Yeah. And actually, the reason Istio can do that is what it's functionally doing is literally
sucking in and logging all of the network traffic in and out of the cluster. So that's also an interesting leverage point.
For example, in AWS, if you're just using EC2 instances to do this, you would have to
go, if you want to do log tracing or network monitoring, things like that, you'd have to
go and add something to each instance that is running the application.
In the Istio case on Kubernetes, you install it once, it has access
to all the cluster traffic. And then you can add things like, you know, APM or network monitoring,
et cetera, on top of that in a really seamless, easy way. And just to dig in one step, the reason
that the nodes can all discover each other is, and even discover Istio, is they have this Envoy proxy
running on each of them. And that actually proxies the request to the right place,
determined based on what Istio is saying
is kind of the right place to route that within the cluster.
So you have these two sort of components working together,
one with this global view and one locally on each node
to functionally make that dance happen
and make those routes work.
Oh, interesting.
So, oh, that is interesting.
So this Envoy proxy might actually handle the changing of the IP addresses for you. So you might not even have to regenerate your client, because the individual packets that are asking to get sent to this address, that resolution can change. Yeah. Sorry, I said it was deployed on each node. I meant it's deployed alongside each service that starts in the cluster and services running on the VM. But yes, that proxy
is really the thing that's doing that work of kind of running. Oh, I see. Okay. Another thing
you mentioned was a sidecar. What's a sidecar? Yeah. I mean, the simplest way to think about it
is it's essentially something that's deployed alongside a container and an application. I'm getting into the details here.
It essentially allows you to do things, bundle some service like the proxy alongside the
sets of containers that you're deploying for an application.
It's called a sidecar because it's not part of the main kind of payload and application
workload, but these are these sort of add-ons that should be deployed alongside them to make them work. In the case of Envoy, the proxy, it makes them actually network
correctly within the cluster. Got it.

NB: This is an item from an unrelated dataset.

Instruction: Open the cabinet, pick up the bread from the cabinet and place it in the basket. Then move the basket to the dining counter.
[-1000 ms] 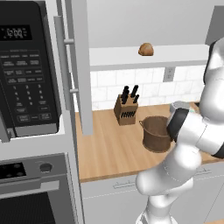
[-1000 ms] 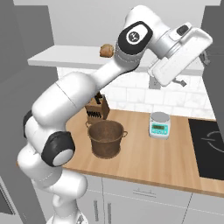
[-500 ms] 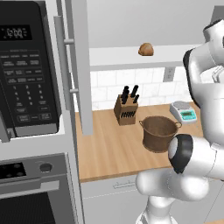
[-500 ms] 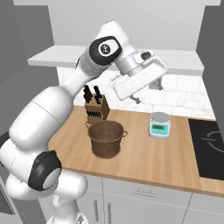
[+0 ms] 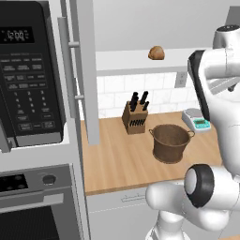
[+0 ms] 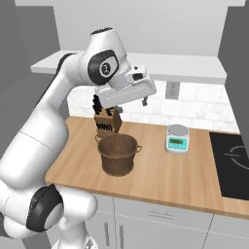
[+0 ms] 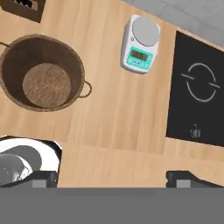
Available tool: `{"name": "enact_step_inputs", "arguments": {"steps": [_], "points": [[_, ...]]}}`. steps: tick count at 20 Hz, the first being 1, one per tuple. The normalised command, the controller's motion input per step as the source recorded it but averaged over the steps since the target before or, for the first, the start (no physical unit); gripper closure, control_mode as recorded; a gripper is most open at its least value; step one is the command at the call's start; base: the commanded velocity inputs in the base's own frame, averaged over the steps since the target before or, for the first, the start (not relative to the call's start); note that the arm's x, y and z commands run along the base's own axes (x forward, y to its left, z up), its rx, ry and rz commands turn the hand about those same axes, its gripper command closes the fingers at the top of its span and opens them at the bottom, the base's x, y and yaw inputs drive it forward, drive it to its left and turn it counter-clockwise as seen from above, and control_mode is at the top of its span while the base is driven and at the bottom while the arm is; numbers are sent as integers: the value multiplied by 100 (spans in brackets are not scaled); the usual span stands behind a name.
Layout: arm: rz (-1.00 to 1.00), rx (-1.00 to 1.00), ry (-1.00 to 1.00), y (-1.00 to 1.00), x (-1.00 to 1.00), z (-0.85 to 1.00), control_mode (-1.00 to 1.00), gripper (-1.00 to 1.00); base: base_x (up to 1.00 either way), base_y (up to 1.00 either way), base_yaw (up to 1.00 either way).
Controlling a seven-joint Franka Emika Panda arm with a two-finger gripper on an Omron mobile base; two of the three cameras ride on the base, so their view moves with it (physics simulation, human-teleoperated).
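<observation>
the small rounded golden-brown bread roll (image 5: 156,52) sits on the white shelf of the light grey wall cabinet (image 5: 84,70), whose door already stands swung out; the roll is well above and behind the brown round bucket-shaped basket (image 6: 117,153), which stands empty on the wooden worktop (image 6: 160,177). the two-finger gripper (image 6: 145,100) hangs over the worktop beside the basket, pointing down, with nothing between its fingers; in the hand view the fingertips (image 7: 186,178) stand wide apart, so it looks released.

the step in hand is, by my reading, reaching for the roll. doing it well means lifting the hand to shelf height and coming in level from the front, closing across the roll's middle.

around it: a wooden knife block with black handles (image 6: 107,121) just behind the basket, a white kitchen scale with a teal display (image 7: 141,43) to one side, a black hob (image 7: 197,91) beyond that, and a black microwave (image 5: 28,75) past the open door. the door edge and the shelf lip look like the likeliest snags.
</observation>
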Motion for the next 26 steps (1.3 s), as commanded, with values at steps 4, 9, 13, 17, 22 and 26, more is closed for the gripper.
{"name": "enact_step_inputs", "arguments": {"steps": [4, 9, 13, 17, 22, 26], "points": [[-18, 43, -39, 49, 100, -26, -100, -100, 0, 0, 0], [-33, 36, -43, 65, 100, -6, -100, -100, 0, 0, 0], [-35, 8, -37, 41, 25, 30, -100, -100, 0, 0, 0], [-28, -16, -22, 21, 0, 60, -100, -100, 0, 0, 0], [6, -20, -13, 57, 22, 49, -100, -100, 0, 0, 0], [23, -3, -1, 49, 54, 32, -100, -100, 0, 0, 0]]}}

And so Sidecar is also some kind of Docker container.
And so every time you run your container on Kubernetes, it starts by Docker running all
of the Sidecars and then it Docker runs your
container all on the same VM.
Yeah.
Within the same pod, it's essentially just another container that again, kind of not
defined by you generally, it's the service like a Envoy proxy, something like that, that
runs alongside the application container, which is defined by you in the Kubernetes
pod. And just weird terminology, but it's just another kind of prepackaged container that
runs in the pod to help your application out. Got it. So if I wanted to like, for all of my
pods, for all of my containers, I wanted to get everything out of var log and put it on a database
or something. So I would create a sidecar that does that
and then attach that sidecar to all these pods.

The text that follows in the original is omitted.